Wednesday, March 16, 2011

Comics Round Up # 3: Geoff Grogan 101


Autobiographical Prologue:
I first met Geoff Grogan walking out of the bathroom at the same time at SPX 2008. We had a nice conversation about it being my first SPX, he was complimenting my hat. I think I explained that my style comes from my mother's father more than it comes from any hipster notion of fashion (he hardly went anywhere off the farm without a dress hat). Geoff swung by my table and visited me after that "chance" encounter. I still remember his eyes lighting up when he looked at In Tongues Illustrated. I recall trying to find him, and not finding his table. Without seeing, Look Out!! Monsters, we still talked about a trade. I thank the gods I kept after him on that promise of a trade through the mail, because when I received that book, my eyes also popped. Destiny.


Let's talk turkey. If Grogan was in his twenties and hanging out drinking and socializing with the kids and producing the same work he is now, at least in comics circles, we'd hear more about his work within that tribe. Luckily, this blog is operating outside such a specific tribal structure.

His work is as innovative and dynamic and qualifies as fine art as much anything going now in "art comics" in the U.S., while, at the same time, he is an artist fluent in the form's history. Instead of one of these whip snapping upstarts, he's an elder (but not elderly!) statesman popping with work so vibrant, all the art school/art comics kids should be worshipping at the bronze idol of Grogan.

The reason I've gathered all of you here today is to celebrate my ordering online, delivery by U.S. mail, and consequent reading of Grogan's "sequel" to Look Out!! Monsters: Fandancer. Once again, Grogan has descended/ascended into the over-sized world of his collage technique.
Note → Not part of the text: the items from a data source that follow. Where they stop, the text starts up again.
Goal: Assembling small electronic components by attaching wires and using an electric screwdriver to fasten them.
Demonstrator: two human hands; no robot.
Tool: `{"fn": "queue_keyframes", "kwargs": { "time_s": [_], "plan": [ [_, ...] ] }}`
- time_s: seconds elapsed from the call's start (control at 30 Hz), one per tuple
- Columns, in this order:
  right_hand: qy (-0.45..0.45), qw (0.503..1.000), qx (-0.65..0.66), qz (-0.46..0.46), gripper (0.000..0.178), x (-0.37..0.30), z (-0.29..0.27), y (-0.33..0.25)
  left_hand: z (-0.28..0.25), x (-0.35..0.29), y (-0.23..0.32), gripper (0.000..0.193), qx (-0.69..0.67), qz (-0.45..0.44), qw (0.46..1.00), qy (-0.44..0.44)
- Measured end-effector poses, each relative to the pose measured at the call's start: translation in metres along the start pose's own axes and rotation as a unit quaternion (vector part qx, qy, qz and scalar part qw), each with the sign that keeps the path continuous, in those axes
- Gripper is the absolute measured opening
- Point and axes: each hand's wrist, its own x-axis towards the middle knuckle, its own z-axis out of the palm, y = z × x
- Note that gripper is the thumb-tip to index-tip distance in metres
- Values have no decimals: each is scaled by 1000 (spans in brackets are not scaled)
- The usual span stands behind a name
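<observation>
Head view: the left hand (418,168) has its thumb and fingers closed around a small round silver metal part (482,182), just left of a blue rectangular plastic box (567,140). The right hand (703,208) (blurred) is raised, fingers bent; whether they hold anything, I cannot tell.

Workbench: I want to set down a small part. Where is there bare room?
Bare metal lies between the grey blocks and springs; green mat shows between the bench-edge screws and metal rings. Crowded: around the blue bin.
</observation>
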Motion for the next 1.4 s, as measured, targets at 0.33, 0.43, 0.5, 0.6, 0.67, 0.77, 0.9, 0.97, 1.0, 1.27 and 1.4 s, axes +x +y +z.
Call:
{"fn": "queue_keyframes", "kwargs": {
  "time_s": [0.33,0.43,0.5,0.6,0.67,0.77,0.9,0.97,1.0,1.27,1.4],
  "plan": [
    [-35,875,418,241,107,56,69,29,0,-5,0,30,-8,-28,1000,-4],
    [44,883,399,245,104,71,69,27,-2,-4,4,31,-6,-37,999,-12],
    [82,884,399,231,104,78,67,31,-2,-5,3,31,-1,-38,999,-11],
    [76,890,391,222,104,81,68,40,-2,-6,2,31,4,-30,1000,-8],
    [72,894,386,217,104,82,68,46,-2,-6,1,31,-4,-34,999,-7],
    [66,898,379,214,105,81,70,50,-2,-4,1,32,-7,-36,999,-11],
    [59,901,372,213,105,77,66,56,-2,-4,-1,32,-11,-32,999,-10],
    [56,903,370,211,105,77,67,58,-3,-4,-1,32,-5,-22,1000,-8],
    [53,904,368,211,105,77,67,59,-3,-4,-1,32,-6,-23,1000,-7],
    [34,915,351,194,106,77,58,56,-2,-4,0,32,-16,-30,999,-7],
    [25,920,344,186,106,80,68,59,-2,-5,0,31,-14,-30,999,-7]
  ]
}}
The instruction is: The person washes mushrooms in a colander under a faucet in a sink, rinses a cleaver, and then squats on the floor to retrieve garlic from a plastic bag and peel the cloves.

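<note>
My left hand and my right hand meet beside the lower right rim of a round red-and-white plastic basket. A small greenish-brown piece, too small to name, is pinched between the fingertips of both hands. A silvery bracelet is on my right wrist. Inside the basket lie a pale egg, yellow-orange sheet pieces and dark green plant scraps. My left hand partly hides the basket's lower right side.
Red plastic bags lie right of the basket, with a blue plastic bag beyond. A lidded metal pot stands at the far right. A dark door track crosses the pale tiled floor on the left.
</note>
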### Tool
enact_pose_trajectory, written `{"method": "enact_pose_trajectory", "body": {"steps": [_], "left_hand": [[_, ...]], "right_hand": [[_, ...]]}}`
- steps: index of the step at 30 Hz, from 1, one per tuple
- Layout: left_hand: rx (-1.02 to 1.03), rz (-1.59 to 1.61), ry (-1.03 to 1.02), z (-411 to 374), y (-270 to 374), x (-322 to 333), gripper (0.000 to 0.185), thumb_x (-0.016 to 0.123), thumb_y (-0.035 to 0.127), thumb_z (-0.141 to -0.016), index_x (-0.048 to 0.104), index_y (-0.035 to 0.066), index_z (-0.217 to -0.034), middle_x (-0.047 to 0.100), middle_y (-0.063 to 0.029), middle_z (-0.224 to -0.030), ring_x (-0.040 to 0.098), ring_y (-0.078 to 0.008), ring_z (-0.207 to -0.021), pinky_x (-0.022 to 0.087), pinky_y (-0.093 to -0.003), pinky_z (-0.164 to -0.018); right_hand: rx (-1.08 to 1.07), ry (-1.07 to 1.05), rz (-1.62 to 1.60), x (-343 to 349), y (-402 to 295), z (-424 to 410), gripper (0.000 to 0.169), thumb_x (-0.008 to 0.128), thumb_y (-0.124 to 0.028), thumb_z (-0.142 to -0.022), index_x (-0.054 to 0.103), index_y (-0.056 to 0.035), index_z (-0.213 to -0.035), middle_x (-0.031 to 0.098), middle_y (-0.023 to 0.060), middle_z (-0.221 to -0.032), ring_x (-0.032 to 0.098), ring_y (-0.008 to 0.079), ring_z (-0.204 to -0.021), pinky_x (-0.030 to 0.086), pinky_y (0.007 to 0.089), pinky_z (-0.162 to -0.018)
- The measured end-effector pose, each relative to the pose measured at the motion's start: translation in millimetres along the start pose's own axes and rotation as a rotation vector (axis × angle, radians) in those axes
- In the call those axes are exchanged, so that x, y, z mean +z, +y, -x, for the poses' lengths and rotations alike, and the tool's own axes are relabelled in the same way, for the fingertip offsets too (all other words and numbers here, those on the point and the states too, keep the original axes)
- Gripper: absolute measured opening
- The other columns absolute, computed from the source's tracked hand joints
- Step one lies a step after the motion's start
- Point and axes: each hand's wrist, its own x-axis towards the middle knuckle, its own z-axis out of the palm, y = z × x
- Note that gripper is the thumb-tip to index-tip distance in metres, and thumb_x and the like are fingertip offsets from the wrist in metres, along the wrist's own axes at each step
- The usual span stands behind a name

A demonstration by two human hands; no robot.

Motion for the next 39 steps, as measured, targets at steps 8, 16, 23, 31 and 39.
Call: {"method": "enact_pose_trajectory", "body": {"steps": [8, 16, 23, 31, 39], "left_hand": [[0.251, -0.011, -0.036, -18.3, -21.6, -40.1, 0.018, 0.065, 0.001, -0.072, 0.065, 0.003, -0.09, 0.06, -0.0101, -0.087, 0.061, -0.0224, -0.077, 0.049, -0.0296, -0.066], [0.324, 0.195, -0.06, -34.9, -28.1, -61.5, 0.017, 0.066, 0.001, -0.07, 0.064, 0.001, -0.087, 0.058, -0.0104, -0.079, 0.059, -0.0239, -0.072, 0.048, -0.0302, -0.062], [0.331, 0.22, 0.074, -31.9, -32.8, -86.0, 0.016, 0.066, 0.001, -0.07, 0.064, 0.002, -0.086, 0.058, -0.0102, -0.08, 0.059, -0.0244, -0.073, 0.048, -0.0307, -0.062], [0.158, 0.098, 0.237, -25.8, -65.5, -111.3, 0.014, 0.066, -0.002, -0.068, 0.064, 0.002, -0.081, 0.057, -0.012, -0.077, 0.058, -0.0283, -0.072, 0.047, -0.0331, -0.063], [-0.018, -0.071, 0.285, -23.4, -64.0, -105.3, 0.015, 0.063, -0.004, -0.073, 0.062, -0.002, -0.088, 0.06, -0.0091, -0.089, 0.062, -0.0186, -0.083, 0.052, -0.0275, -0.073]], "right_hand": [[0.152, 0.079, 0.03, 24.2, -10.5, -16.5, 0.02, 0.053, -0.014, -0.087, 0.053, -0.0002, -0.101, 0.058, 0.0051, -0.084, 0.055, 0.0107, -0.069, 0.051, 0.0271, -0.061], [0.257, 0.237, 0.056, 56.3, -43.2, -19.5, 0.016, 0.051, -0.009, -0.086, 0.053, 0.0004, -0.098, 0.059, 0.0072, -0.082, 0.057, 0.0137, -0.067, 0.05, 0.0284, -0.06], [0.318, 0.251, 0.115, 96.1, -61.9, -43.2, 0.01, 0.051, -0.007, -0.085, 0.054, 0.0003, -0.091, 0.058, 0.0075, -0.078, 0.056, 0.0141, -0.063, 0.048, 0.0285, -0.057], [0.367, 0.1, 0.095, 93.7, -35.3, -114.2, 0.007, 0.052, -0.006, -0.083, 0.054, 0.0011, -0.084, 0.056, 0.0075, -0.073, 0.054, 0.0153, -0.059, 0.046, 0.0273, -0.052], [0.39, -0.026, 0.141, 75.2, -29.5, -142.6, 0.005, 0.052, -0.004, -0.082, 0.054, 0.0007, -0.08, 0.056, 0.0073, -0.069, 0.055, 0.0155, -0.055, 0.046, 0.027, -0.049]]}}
The first thing you need to know is that this is one of the best books of last year. It's a bit criminal that this isn't common knowledge.

It's a beautiful whirlwind. And not to bring myself more into the picture than I already have, but I can't help but think that Grogan has taken a poetic, non-linear meditation on femininity, such as I, in my way, attempted with In Tongues Illustrated, its archetypes and myths, and exploded the narrative and woven a rich tapestry of iconic imagery, shaken and stirred and scattered and smothered, and broke the whole thing wide open. It's just that Grogan was more focused and did it better than I.

I see this as like the work of poets like Ezra Pound or Charles Olson, invoking mythology and references to antiquity to create a sort of modernist heroic stance...it's just that Grogan, as visual-verbal poet, gathers all of this history and his remix just happens to be taking place not in the hallowed halls of academia with Shakespeare and that crew with words on a page, but all of it's happening in Jack Kirby's "Negative Zone."

Plot? You want plot? One is aware that Grogan uses all of his experience, everything he's absorbed, and reconstitutes it all on the page. It seems effortless. It reads effortless, although I'm sure the work is anything but effortless for Grogan. The experience of Grogan's experience is the plot. It's a ride to heaven and to hell and after reading it if you didn't know, now you'll know.

So now it's today. Geoff asked me to be in his anthology. I missed him last year at SPX. I hope I see him again soon.

You have a simple mission. Go to his website. Purchase his books. This is not negotiable. Failure to do so is anti-evolution and anti-enlightenment. Please don't let the species down.